**Instructions to follow**
Take every line of the material below that includes the string "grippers" and copy it out.

**Data segment**
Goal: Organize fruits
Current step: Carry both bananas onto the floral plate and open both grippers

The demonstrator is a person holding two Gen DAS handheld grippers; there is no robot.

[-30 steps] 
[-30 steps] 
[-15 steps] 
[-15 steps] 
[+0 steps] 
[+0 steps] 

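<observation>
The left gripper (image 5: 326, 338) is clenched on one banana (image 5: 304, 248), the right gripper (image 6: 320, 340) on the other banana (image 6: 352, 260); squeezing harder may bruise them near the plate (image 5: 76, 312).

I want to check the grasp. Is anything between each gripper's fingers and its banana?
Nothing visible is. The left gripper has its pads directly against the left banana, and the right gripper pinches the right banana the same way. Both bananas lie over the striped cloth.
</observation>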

**Result of the exercise**
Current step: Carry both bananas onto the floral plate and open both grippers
The demonstrator is a person holding two Gen DAS handheld grippers; there is no robot.

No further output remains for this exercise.